*Exercise instructions:* Although the data below holds other lines too, output only those from the line with "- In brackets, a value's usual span" up to and including the line with "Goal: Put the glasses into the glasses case", exactly as they appear.

*Raw data:*
┄┄┄┄┄┄┄┄┄┄┄┄┄┄┄┄┄┄┄┄
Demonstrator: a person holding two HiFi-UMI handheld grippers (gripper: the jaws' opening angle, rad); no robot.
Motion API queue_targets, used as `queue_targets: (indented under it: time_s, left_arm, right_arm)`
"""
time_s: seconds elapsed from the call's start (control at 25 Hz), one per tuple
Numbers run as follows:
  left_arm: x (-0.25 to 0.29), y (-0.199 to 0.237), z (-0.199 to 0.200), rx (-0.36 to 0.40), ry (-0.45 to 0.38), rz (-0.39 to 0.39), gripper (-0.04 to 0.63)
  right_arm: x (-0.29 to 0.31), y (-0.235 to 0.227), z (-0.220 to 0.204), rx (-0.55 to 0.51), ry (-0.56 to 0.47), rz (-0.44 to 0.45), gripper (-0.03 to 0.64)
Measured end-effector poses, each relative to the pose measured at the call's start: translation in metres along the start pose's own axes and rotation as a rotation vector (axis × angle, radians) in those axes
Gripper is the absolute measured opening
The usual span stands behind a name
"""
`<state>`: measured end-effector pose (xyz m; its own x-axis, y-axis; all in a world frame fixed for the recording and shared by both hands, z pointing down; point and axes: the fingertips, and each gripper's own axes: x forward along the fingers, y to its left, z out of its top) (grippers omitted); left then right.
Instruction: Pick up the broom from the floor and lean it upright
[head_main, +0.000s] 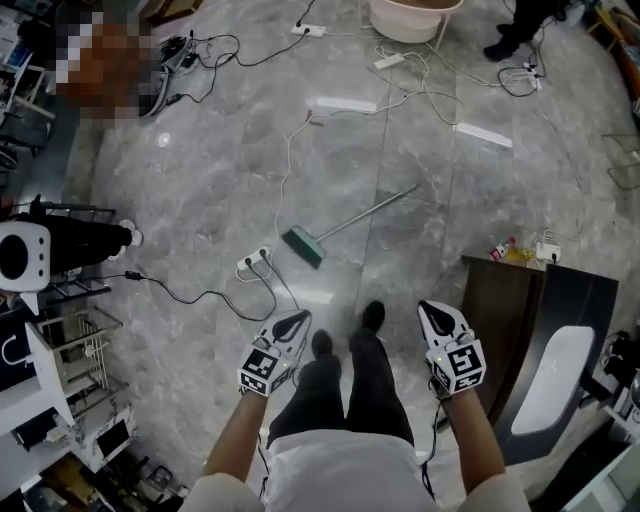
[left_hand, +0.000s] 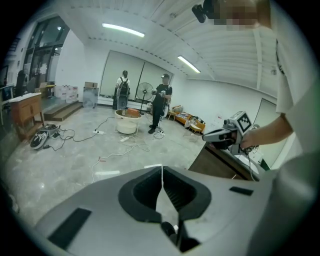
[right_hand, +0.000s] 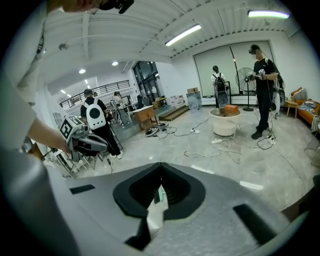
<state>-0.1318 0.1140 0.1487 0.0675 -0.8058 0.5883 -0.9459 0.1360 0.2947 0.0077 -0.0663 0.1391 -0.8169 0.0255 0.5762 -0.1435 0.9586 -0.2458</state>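
Observation:
The broom (head_main: 345, 223) lies flat on the grey stone floor in the head view, its green head (head_main: 302, 246) nearest me and its thin pale handle running up and to the right. My left gripper (head_main: 300, 316) hangs below and just left of the head, apart from it, jaws shut and empty (left_hand: 161, 167). My right gripper (head_main: 428, 306) is level with it on the other side of my legs, also shut with nothing held (right_hand: 161, 165). A sliver of green (right_hand: 159, 194) shows through the gap behind its closed tips.
A white power strip (head_main: 255, 262) with trailing cables lies just left of the broom head. A dark cabinet (head_main: 520, 320) stands at the right, white shelving (head_main: 60, 380) at the left. A white tub (head_main: 410, 18) and two standing people (left_hand: 162, 102) are farther off.

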Motion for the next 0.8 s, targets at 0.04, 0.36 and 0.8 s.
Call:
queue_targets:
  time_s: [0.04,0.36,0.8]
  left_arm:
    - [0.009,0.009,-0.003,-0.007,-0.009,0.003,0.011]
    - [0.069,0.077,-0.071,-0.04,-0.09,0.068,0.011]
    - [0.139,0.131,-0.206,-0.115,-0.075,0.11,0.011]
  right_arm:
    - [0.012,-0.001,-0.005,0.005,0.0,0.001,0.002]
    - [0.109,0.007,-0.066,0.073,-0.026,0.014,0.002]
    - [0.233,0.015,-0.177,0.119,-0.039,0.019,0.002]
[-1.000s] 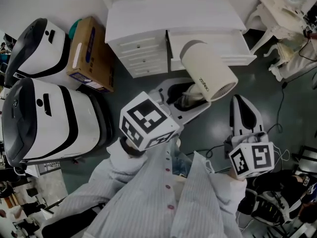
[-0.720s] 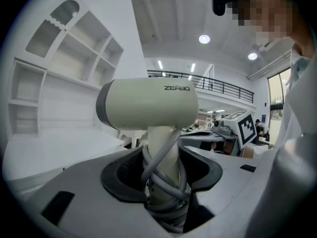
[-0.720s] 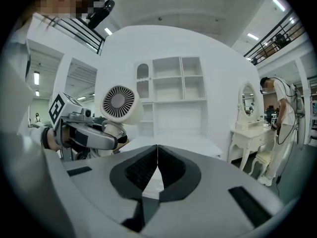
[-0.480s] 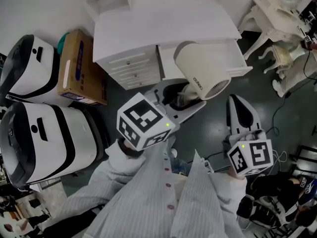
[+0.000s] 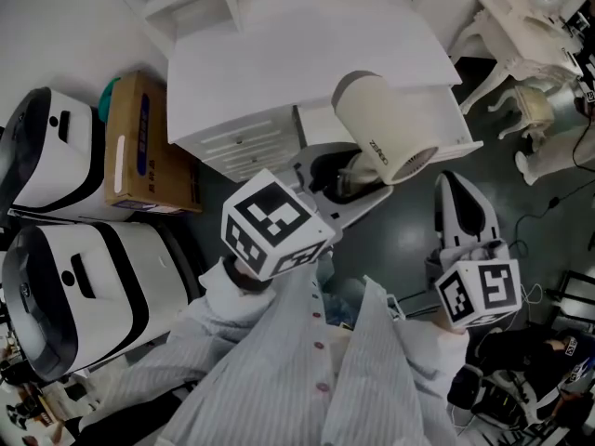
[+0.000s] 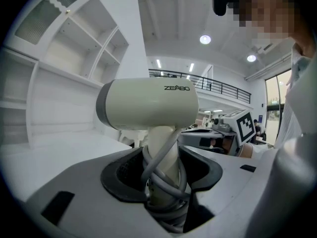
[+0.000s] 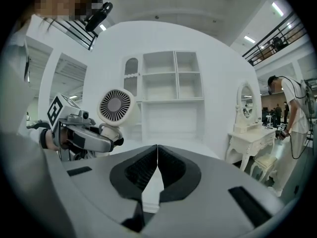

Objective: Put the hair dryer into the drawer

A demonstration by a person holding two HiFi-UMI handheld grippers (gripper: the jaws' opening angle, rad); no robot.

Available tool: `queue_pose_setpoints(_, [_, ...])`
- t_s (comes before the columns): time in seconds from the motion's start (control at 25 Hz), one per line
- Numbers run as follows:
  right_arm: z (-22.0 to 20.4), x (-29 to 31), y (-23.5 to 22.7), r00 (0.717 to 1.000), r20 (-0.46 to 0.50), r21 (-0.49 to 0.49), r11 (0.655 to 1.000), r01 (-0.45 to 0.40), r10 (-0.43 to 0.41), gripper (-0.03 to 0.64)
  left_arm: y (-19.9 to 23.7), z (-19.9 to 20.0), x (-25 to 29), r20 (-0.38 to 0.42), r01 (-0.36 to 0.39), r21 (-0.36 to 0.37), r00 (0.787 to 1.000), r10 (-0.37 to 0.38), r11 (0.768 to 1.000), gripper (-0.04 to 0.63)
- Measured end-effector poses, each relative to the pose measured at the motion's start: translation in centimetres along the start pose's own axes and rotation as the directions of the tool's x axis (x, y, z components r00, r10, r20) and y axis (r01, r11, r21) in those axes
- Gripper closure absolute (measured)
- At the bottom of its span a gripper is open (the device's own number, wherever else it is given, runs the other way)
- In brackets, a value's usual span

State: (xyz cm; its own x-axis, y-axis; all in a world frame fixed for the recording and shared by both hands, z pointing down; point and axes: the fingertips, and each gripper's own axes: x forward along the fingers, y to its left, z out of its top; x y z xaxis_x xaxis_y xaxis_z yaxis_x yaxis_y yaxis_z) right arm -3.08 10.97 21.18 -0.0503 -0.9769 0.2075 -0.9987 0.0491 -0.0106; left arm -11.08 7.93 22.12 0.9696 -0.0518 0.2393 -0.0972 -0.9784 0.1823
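Note:
A cream hair dryer [image 5: 381,128] with a grey rear band is held up in front of the white desk [image 5: 279,54]. My left gripper [image 5: 339,177] is shut on its handle, which has the grey cord wound round it [image 6: 163,177]. In the left gripper view the dryer's barrel [image 6: 148,105] lies crosswise above the jaws. My right gripper [image 5: 462,207] hovers to the right over the dark floor, shut with nothing in it; its pads meet [image 7: 157,155]. It sees the dryer's rear grille [image 7: 115,105] at its left. The desk's small drawer fronts [image 5: 237,142] look closed.
A cardboard box [image 5: 139,147] and two white-and-black machines [image 5: 56,147] [image 5: 84,286] stand left of the desk. An ornate white table and stool [image 5: 530,35] are at the right. A shelf unit [image 7: 173,78] tops the desk. A person [image 7: 292,113] stands far right.
Both grippers have travelled toward the desk, which now sits closer and larger in the head view. The dryer stays in the left gripper; the right stays shut.

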Motion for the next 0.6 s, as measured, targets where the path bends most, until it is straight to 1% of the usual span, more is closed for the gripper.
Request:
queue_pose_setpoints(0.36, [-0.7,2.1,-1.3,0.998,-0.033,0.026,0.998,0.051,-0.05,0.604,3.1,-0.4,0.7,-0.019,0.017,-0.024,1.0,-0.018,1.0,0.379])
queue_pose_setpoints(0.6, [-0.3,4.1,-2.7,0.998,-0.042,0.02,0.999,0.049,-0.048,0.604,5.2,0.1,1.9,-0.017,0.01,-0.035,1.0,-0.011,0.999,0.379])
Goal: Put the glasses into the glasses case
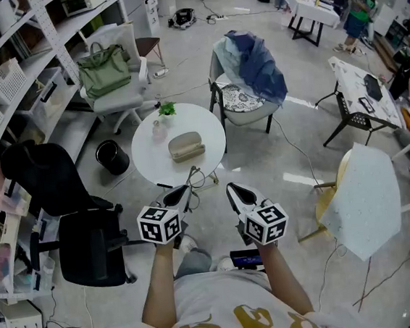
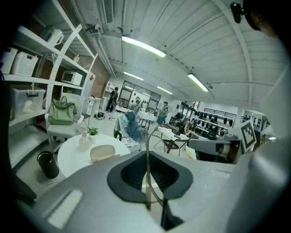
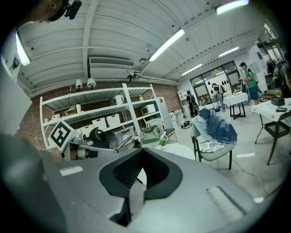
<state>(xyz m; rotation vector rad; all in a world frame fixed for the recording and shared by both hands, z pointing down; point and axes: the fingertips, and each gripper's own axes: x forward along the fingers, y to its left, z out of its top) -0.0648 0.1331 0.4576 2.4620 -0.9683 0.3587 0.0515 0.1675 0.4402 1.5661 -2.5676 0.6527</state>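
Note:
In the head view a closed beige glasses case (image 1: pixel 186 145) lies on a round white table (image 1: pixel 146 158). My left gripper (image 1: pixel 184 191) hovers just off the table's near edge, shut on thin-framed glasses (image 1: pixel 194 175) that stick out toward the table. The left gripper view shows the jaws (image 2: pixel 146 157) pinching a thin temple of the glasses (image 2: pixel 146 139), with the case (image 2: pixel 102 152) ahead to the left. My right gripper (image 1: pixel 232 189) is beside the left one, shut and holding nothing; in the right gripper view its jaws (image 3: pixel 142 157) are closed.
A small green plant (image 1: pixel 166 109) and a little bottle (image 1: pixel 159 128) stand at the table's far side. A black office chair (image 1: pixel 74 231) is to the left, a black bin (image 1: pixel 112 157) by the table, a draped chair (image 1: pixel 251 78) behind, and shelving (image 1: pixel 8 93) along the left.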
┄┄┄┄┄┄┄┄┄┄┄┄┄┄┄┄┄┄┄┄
*Written response:*
- In brackets, a value's usual span

State: (xyz cm; its own x-axis, y-axis; all in a world frame fixed for the recording and shared by both hands, z pointing down; point and axes: the fingertips, and each gripper's own axes: x forward along the fingers, y to its left, z out of its top; x y z xaxis_x xaxis_y xaxis_z yaxis_x yaxis_y yaxis_z) right arm -3.08 10.97 21.18 -0.0503 -0.9769 0.2075 -0.9987 0.0491 -0.0106; left arm -11.08 7.93 22.12 0.9696 -0.0518 0.2393 -0.0972 -0.9784 0.1823
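Note:
A cream hair dryer [image 5: 381,128] with a grey rear band is held up in front of the white desk [image 5: 279,54]. My left gripper [image 5: 339,177] is shut on its handle, which has the grey cord wound round it [image 6: 163,177]. In the left gripper view the dryer's barrel [image 6: 148,105] lies crosswise above the jaws. My right gripper [image 5: 462,207] hovers to the right over the dark floor, shut with nothing in it; its pads meet [image 7: 157,155]. It sees the dryer's rear grille [image 7: 115,105] at its left. The desk's small drawer fronts [image 5: 237,142] look closed.
A cardboard box [image 5: 139,147] and two white-and-black machines [image 5: 56,147] [image 5: 84,286] stand left of the desk. An ornate white table and stool [image 5: 530,35] are at the right. A shelf unit [image 7: 173,78] tops the desk. A person [image 7: 292,113] stands far right.
Both grippers have travelled toward the desk, which now sits closer and larger in the head view. The dryer stays in the left gripper; the right stays shut.
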
Motion for the next 0.6 s, as measured, targets where the path bends most, until it is straight to 1% of the usual span, more is closed for the gripper.
Request:
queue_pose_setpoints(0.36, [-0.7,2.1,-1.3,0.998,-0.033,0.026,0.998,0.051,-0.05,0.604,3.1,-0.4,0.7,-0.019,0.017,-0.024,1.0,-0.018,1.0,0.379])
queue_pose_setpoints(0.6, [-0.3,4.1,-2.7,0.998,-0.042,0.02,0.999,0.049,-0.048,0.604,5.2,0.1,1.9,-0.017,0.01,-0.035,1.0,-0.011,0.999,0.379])
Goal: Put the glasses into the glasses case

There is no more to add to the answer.